▶ _EXERCISE BRIEF_:
Look through the listing below and report every line that contains "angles".

────

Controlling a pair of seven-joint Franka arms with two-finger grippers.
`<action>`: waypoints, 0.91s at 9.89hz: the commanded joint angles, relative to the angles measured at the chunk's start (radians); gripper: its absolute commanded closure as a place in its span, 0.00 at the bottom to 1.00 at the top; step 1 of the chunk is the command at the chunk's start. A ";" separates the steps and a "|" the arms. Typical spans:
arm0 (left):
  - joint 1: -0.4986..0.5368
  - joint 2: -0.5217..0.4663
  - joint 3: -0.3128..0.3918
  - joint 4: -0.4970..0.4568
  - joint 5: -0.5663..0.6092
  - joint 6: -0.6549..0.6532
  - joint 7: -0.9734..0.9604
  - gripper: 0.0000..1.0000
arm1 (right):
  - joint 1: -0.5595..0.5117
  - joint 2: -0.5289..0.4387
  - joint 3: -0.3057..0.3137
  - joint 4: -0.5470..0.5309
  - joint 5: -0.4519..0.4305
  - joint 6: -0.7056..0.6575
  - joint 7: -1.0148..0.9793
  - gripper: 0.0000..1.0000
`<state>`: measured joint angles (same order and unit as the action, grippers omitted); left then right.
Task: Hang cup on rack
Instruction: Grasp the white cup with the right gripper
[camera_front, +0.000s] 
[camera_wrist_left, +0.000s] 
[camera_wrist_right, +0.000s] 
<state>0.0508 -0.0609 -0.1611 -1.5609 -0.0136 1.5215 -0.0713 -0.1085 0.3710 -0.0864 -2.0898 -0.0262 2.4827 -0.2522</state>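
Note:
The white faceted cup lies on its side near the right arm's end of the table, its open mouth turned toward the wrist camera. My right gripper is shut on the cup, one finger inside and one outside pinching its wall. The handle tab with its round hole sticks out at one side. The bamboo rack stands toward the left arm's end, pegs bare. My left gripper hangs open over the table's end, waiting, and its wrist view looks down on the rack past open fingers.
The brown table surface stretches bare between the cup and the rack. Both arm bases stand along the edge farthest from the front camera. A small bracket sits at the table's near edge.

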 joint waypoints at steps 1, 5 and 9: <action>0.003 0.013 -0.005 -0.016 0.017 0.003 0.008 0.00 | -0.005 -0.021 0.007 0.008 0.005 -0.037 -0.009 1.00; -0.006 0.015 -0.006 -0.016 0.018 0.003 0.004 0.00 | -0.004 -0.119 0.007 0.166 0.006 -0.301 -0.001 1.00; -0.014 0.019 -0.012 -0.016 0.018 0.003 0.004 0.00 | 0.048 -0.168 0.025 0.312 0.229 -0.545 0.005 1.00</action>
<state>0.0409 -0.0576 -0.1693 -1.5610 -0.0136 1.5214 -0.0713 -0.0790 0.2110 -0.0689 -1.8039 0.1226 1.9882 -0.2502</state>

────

▶ _COMPLETED EXERCISE_:
`<action>`: waypoints, 0.91s at 9.89hz: the commanded joint angles, relative to the angles measured at the chunk's start (radians); gripper: its absolute commanded closure as a place in its span, 0.00 at the bottom to 1.00 at the top; step 1 of the chunk is the command at the chunk's start. A ";" separates the steps and a "|" the arms. Typical spans:
`<state>`: measured joint angles (same order and unit as the action, grippers omitted); left then right.

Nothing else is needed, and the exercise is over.